Determine how many lines of this material contain "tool". Give only the number.

───── Data for this exercise

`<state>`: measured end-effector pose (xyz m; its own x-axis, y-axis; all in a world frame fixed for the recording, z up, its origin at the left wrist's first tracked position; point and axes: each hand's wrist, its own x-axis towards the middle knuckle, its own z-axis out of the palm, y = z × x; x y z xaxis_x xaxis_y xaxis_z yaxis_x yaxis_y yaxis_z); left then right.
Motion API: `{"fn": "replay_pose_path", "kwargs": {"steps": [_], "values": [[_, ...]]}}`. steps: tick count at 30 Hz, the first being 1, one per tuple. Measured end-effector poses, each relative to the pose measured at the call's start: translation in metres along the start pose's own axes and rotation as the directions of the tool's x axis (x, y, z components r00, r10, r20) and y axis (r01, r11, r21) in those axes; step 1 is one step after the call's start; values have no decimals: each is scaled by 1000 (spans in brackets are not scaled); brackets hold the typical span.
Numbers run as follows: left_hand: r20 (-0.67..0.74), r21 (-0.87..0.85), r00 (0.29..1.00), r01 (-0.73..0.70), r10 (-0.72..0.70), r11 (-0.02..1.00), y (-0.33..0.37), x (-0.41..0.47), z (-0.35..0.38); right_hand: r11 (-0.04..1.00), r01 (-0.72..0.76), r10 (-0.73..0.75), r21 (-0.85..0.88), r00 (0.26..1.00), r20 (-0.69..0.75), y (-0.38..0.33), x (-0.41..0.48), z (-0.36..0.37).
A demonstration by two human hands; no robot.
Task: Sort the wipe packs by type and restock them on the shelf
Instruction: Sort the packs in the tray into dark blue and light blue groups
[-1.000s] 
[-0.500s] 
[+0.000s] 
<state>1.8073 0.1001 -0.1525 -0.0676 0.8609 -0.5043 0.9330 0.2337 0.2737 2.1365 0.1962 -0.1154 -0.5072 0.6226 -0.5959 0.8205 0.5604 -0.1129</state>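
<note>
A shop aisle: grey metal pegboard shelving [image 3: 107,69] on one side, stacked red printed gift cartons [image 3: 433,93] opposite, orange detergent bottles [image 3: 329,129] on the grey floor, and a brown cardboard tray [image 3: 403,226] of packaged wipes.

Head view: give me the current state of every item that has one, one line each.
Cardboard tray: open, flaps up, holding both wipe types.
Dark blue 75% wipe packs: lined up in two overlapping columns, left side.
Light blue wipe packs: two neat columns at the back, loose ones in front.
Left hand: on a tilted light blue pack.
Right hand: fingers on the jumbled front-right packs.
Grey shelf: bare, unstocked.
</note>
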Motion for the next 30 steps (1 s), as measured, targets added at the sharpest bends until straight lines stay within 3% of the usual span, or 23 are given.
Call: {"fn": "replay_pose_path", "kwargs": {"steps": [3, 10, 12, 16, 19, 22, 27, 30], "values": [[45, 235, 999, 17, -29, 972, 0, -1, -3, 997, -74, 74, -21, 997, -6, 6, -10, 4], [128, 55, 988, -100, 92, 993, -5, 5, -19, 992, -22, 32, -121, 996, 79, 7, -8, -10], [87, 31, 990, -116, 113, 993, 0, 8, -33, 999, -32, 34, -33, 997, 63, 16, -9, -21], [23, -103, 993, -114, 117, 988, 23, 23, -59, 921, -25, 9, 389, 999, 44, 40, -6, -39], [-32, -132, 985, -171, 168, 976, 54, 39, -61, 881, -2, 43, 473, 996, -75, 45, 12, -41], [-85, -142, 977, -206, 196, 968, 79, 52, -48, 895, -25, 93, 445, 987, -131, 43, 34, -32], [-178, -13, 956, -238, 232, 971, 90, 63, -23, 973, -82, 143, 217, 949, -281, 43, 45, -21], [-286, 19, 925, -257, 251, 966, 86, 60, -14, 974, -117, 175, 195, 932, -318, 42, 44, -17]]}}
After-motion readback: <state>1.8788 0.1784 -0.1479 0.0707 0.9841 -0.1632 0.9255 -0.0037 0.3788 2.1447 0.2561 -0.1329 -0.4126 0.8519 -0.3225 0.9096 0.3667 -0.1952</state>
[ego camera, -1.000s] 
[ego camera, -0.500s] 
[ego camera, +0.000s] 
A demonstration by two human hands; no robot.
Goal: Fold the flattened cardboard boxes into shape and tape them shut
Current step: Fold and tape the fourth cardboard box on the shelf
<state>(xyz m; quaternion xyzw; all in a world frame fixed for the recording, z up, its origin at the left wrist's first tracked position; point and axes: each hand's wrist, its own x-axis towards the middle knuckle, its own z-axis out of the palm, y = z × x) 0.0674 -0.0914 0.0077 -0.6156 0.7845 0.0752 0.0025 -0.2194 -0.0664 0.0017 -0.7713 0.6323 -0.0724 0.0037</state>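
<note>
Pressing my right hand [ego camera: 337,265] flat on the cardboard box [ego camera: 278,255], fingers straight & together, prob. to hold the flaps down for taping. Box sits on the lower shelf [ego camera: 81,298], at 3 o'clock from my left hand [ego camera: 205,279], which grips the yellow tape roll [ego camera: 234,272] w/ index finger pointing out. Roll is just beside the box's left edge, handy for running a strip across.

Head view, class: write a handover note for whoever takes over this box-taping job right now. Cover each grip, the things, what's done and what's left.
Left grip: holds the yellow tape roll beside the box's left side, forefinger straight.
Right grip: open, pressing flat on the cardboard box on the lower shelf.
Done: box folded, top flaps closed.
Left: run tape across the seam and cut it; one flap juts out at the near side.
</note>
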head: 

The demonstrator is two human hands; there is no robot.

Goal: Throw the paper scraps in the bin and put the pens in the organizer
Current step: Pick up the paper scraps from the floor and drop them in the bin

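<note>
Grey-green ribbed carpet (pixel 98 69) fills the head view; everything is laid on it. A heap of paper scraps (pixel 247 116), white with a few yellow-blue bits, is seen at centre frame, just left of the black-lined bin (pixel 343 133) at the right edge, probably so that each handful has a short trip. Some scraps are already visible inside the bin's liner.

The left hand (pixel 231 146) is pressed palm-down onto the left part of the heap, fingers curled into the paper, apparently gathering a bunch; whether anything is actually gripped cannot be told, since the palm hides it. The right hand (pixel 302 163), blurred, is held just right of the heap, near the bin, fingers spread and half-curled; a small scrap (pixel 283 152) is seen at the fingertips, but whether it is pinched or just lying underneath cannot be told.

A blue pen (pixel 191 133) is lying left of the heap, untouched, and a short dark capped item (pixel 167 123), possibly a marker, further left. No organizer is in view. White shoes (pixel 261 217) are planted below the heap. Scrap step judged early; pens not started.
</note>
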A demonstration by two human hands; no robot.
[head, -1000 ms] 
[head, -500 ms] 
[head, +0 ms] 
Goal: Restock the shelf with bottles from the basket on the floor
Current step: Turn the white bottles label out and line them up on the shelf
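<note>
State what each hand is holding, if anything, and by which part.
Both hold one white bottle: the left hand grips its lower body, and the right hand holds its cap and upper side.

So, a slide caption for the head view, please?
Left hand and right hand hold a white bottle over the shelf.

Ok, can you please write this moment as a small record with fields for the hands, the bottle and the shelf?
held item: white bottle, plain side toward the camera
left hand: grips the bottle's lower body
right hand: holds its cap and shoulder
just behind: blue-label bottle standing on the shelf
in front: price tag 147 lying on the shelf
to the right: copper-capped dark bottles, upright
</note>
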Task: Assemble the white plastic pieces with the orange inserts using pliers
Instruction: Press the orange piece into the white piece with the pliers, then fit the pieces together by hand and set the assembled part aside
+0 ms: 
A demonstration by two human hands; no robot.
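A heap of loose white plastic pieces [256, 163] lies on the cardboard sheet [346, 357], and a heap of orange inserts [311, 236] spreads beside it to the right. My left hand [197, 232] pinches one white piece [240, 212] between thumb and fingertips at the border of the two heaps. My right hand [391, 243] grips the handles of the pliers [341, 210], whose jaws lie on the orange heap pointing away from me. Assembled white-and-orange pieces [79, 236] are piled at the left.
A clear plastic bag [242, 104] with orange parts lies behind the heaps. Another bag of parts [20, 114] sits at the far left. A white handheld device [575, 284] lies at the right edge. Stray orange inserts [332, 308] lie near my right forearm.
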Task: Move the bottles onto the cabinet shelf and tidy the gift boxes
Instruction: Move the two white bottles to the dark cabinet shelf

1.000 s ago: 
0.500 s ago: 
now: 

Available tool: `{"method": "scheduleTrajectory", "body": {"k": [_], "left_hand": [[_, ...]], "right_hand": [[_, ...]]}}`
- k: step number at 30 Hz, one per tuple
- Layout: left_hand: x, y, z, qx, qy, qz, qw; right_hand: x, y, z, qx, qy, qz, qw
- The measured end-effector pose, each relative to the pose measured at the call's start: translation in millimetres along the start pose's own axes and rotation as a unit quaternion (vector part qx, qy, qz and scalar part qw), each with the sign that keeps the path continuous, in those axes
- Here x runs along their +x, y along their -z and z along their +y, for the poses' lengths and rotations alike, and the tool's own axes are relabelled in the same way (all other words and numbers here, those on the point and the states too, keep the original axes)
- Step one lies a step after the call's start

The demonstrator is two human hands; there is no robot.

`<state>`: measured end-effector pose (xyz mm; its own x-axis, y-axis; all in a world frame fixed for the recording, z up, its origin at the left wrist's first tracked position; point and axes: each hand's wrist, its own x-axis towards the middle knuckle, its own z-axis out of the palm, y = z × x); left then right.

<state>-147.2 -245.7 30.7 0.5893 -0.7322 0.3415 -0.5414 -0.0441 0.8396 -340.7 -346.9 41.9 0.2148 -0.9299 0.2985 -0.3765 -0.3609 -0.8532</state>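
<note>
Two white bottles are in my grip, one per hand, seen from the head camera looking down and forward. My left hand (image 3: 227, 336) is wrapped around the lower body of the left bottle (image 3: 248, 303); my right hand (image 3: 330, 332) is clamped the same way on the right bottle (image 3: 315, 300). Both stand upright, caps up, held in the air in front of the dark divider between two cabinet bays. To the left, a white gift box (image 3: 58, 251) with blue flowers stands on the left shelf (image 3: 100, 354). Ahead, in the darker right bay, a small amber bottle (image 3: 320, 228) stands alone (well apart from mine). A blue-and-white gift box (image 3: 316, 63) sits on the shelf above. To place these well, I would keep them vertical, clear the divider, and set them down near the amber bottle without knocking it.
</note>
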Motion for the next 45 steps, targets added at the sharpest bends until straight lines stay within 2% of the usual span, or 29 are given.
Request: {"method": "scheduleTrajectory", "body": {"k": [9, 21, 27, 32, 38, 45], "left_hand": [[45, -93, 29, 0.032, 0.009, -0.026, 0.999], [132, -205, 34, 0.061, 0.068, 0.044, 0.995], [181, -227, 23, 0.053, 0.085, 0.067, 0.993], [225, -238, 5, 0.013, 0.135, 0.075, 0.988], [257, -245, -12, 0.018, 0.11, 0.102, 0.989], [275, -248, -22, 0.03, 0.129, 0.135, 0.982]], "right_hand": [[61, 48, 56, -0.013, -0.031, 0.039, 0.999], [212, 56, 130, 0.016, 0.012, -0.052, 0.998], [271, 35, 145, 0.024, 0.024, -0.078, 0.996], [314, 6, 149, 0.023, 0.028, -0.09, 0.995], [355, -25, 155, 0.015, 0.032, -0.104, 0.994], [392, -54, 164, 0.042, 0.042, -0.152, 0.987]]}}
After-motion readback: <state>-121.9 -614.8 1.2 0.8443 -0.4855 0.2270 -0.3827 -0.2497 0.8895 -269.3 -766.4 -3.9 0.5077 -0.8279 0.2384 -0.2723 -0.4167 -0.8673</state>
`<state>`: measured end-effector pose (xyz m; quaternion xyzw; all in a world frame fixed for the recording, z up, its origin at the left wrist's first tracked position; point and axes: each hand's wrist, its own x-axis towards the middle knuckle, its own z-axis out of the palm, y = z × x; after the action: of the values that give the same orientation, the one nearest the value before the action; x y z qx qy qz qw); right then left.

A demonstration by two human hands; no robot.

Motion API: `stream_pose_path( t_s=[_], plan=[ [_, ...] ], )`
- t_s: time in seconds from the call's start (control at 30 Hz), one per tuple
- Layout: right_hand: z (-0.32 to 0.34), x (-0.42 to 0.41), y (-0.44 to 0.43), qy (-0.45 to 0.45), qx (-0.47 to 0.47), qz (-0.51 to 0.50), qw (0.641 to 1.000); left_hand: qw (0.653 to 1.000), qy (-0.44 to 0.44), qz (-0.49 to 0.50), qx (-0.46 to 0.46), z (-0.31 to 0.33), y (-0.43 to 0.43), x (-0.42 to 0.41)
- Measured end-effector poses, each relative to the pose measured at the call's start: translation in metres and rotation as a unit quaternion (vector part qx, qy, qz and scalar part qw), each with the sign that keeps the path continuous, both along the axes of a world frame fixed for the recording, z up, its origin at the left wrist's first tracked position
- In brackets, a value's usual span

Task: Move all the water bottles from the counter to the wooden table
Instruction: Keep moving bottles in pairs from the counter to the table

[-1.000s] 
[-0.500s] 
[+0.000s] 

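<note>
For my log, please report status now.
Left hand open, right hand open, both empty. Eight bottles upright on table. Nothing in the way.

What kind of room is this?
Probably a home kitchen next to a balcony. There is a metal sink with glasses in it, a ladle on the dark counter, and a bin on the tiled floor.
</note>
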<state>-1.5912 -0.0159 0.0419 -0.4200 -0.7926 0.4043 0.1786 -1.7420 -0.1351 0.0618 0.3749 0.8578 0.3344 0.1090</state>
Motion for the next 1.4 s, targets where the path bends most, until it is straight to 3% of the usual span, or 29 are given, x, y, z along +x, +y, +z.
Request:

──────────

Response for this exercise >> 3